** Problem requirements **
Look through the data below for the line with "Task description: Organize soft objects" and the line with "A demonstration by", then output those two and all lines in between, exactly as written.
----- Input records -----
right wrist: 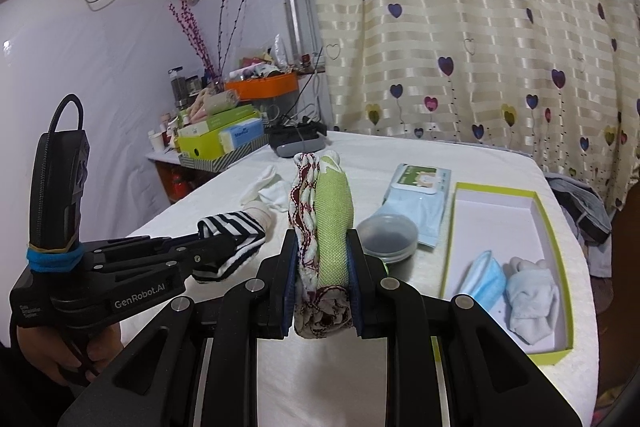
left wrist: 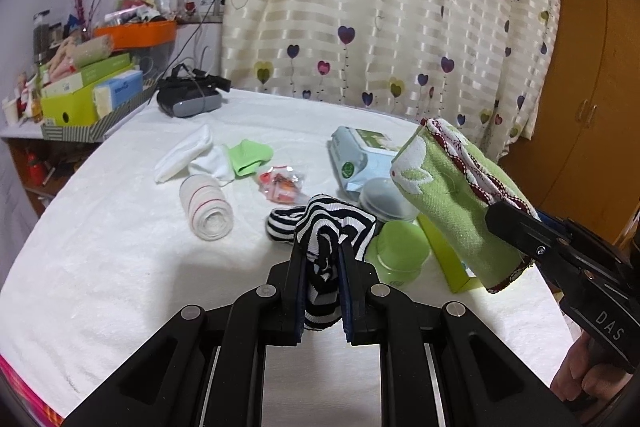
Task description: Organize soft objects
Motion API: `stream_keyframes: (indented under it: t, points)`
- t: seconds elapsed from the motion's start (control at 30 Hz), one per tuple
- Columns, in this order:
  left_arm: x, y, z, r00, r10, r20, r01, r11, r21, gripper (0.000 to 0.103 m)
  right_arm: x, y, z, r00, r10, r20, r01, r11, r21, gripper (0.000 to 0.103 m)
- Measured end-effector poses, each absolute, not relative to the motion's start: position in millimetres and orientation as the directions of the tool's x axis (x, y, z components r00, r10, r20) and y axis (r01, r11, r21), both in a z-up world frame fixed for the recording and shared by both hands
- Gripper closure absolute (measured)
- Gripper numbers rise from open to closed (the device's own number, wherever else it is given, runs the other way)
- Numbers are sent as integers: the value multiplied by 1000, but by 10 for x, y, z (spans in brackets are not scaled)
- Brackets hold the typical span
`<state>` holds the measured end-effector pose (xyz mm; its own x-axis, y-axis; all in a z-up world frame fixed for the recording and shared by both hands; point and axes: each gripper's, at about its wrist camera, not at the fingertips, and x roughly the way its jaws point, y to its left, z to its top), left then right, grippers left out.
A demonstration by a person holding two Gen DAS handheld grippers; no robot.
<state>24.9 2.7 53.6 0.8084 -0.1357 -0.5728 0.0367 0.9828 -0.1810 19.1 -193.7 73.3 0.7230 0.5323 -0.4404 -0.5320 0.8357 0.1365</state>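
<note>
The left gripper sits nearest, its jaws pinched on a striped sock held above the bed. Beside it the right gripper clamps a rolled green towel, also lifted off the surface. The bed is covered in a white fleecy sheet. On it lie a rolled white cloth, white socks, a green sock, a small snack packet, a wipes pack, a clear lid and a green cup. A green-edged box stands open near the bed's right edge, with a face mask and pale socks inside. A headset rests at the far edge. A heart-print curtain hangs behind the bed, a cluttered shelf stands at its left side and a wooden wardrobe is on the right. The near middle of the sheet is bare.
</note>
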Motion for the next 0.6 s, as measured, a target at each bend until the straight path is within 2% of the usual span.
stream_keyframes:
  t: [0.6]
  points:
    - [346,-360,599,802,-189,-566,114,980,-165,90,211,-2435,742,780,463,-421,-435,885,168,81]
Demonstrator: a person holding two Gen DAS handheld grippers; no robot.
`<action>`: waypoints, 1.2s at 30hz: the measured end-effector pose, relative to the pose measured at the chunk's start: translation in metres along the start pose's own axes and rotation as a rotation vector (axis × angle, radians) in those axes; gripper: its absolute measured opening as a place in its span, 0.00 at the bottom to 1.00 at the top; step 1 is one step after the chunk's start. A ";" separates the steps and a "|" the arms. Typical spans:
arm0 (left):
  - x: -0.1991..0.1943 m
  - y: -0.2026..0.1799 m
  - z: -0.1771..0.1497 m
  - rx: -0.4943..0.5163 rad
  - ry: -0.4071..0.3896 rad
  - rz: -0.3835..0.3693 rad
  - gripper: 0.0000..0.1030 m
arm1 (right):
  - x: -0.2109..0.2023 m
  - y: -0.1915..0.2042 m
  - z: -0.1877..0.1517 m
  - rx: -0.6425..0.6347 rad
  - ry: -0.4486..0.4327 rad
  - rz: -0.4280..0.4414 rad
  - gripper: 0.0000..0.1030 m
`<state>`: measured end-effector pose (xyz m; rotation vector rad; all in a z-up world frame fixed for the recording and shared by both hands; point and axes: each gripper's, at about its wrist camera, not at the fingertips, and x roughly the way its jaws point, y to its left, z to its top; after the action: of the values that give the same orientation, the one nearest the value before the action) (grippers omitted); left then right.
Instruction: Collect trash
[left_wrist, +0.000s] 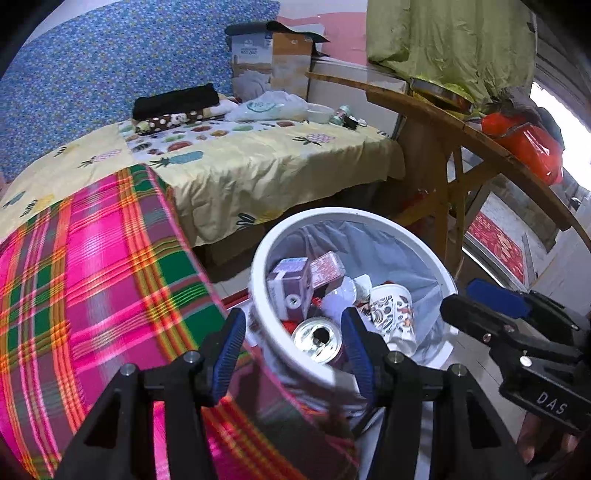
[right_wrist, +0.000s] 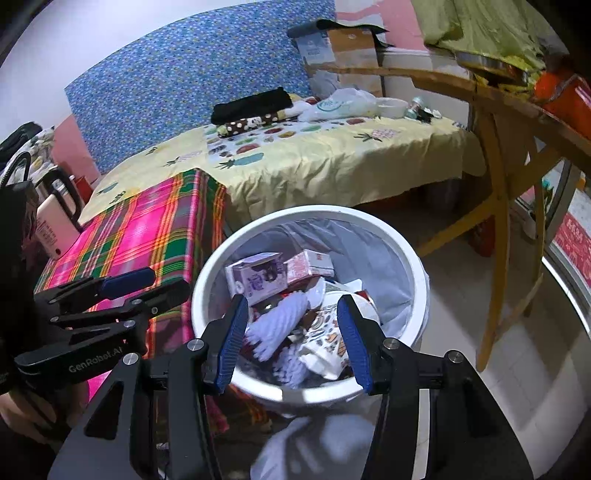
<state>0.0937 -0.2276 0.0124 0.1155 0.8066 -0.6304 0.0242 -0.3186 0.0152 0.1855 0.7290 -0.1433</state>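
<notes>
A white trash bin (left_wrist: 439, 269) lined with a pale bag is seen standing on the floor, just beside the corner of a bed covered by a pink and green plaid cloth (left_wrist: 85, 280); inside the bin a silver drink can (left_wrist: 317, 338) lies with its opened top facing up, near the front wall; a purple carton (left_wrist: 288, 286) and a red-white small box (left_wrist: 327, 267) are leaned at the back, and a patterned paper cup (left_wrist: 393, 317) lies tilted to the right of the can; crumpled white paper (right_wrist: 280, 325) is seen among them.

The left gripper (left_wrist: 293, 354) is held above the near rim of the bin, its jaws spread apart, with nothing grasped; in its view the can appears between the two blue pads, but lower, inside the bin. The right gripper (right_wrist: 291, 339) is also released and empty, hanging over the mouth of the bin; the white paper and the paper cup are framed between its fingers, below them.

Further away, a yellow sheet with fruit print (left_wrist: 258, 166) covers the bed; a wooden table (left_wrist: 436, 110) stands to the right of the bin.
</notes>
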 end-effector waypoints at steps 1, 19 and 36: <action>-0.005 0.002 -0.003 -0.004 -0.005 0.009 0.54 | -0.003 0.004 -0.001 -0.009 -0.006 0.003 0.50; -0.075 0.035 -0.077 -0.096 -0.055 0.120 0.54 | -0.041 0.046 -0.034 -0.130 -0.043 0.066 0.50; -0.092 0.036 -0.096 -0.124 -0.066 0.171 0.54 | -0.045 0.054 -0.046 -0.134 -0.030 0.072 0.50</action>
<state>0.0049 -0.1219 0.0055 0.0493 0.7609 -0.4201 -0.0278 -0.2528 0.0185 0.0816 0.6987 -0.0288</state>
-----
** Exercise response **
Task description: Organize soft objects
Motion API: `stream_keyframes: (indented under it: t, points)`
- t: seconds elapsed from the motion's start (control at 30 Hz), one per tuple
- Columns, in this order:
  left_arm: x, y, z, r00, r10, r20, r01, r11, r21, gripper (0.000 to 0.103 m)
  right_arm: x, y, z, r00, r10, r20, r01, r11, r21, gripper (0.000 to 0.103 m)
- Measured end-effector poses, each absolute, not relative to the motion's start: position in millimetres and orientation as the directions of the tool's x axis (x, y, z components r00, r10, r20) and y axis (r01, r11, r21), both in a z-up world frame fixed for the recording and shared by both hands
- Gripper closure absolute (measured)
- Gripper numbers rise from open to closed (the device's own number, wherever else it is given, runs the other way)
- Numbers are sent as integers: the value multiplied by 1000, but by 10 for x, y, z (spans in brackets are not scaled)
- Brackets hold the typical span
`<state>` holds the measured end-effector pose (xyz mm; its own x-axis, y-axis; all in a z-up world frame fixed for the recording and shared by both hands; point and axes: each gripper's, at about its wrist camera, not at the fingertips, and x roughly the way its jaws point, y to its left, z to its top), left then right, grippers left out.
A demonstration by a person holding two Gen DAS handheld grippers; no robot.

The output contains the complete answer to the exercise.